INFORMATION Block Start

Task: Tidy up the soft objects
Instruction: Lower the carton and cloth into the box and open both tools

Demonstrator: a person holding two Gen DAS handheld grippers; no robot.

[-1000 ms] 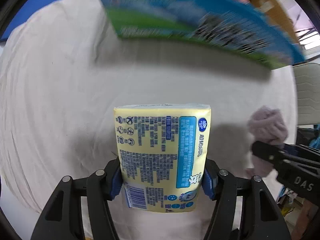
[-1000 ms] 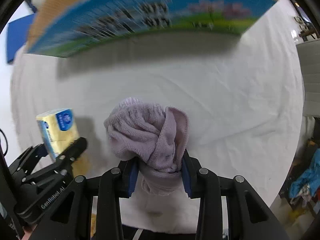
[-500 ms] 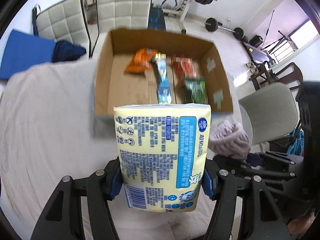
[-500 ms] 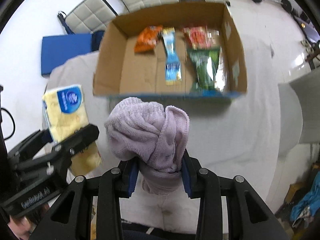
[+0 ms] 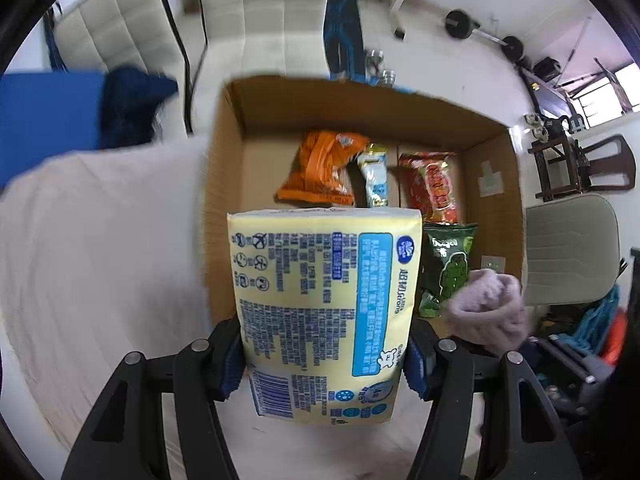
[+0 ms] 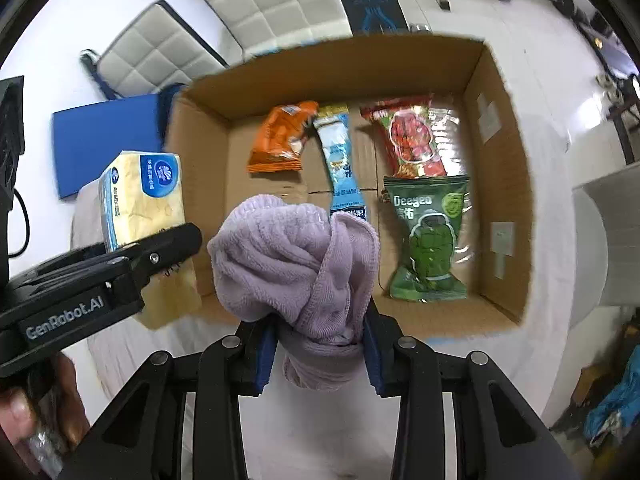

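Note:
My left gripper [image 5: 324, 360] is shut on a yellow tissue pack [image 5: 324, 312] and holds it in the air above the near left edge of an open cardboard box [image 5: 224, 184]. My right gripper [image 6: 320, 344] is shut on a bunched lilac towel [image 6: 296, 264], held above the box's near edge [image 6: 472, 324]. The tissue pack [image 6: 140, 196] and the left gripper's finger [image 6: 160, 252] show at the left of the right wrist view. The towel [image 5: 484, 312] shows at the right of the left wrist view.
The box holds an orange snack bag [image 6: 280, 136], a blue-white packet [image 6: 340, 160], a red snack bag [image 6: 412, 136] and a green snack bag [image 6: 428, 236]. A white cloth covers the table [image 5: 100, 240]. Padded chairs [image 6: 272, 0] and a blue mat [image 6: 108, 136] stand behind.
Both grippers have risen and moved forward with their loads. The box, seen from its side one second ago, now shows from above with its inside in view.

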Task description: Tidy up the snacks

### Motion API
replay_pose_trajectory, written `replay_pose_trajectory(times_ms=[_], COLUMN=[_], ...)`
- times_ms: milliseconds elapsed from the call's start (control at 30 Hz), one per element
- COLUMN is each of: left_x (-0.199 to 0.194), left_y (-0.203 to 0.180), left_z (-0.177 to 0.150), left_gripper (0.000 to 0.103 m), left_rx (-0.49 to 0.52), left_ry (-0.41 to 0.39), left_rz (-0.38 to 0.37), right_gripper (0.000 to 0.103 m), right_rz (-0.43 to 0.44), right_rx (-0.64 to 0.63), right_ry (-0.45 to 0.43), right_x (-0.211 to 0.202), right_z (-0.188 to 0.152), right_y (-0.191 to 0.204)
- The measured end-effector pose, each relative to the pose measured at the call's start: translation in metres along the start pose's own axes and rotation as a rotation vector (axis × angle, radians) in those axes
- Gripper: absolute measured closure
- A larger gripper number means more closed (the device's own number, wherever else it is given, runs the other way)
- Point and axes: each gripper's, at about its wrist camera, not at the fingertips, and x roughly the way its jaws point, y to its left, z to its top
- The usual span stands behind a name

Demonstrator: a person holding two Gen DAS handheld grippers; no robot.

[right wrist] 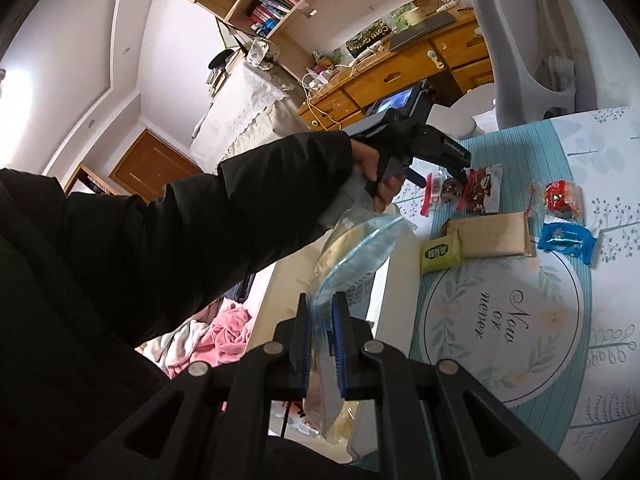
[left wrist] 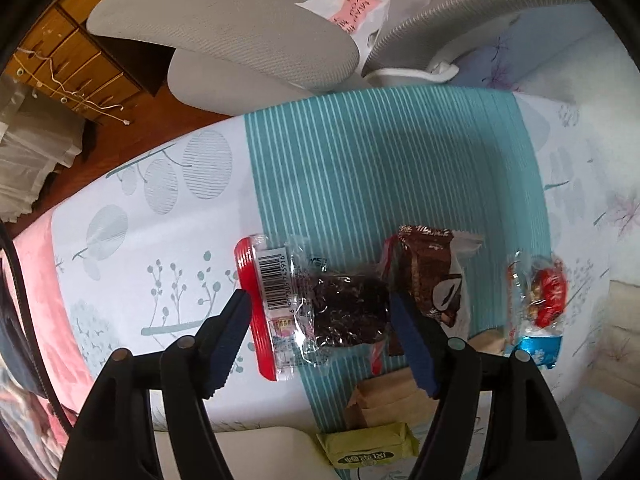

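Note:
My left gripper (left wrist: pixel 320 312) is open, its blue fingers either side of a clear snack pack with a red end and dark filling (left wrist: pixel 320 308) lying on the table (left wrist: pixel 360 168). A brown chocolate snack (left wrist: pixel 430 276) lies just right of it, touching the right finger. A red-and-blue wrapped sweet (left wrist: pixel 538 304) lies further right. My right gripper (right wrist: pixel 320 324) is shut on the rim of a clear zip bag (right wrist: pixel 356 248), held off the table's left edge. In the right wrist view the left gripper (right wrist: pixel 444 176) reaches the snack pack (right wrist: pixel 440 192).
A tan paper packet (right wrist: pixel 492 234), a green packet (right wrist: pixel 440 256) and a blue-wrapped sweet (right wrist: pixel 566 240) lie on the teal cloth. A grey chair (left wrist: pixel 240 40) stands behind the table. A wooden desk (right wrist: pixel 400 76) and pink clothes (right wrist: pixel 224 336) lie beyond.

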Motion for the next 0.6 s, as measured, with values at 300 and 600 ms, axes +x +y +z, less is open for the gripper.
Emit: replay_pose_trajectory(times_ms=[300,600], left_x=[0.015,0.002], left_y=[-0.011,-0.015], left_z=[0.005,-0.005], left_gripper=[0.038,0.062], left_rx=[0.007,0.03], left_ry=[-0.01,-0.052], left_rz=[0.047,0.011], right_gripper=[0.093,0.094], right_rz=[-0.044,-0.066], right_rx=[0.027,0.035], right_ry=[0.015,0.026], right_x=[-0.006,-0.005], right_z=[-0.003,-0.004], right_y=[-0.006,-0.001])
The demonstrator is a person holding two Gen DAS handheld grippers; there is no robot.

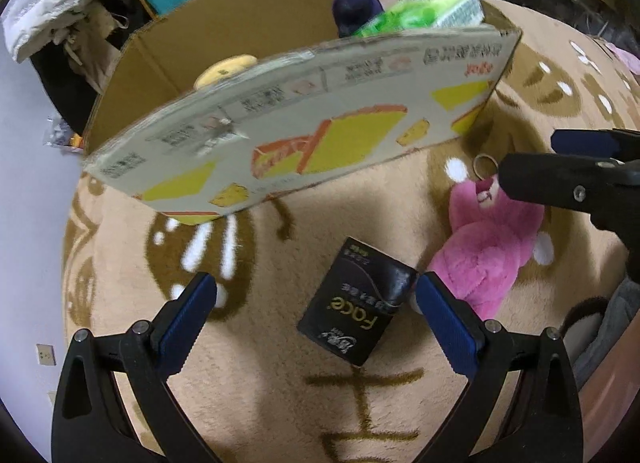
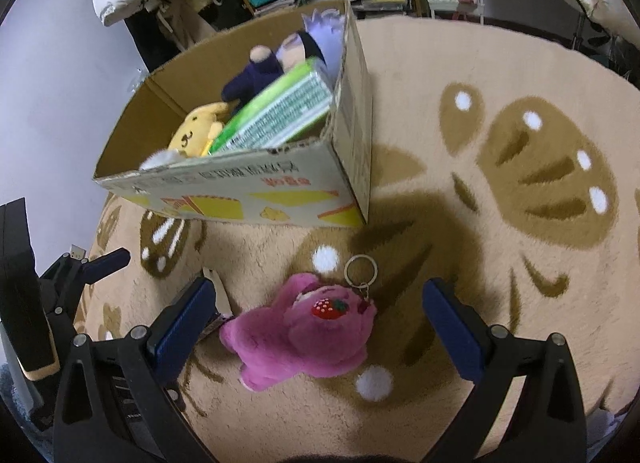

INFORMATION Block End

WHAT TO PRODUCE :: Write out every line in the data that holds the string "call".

SOLUTION TO THIS PROBLEM ::
- times_ms: milliseconds elapsed from the call's start (control at 30 Hz), one per element
- The measured end-effector pose, each relative to the pose measured at the call's start: translation in metres along the start pose's own axes and rotation as a rotation vector (axis × angle, radians) in those axes

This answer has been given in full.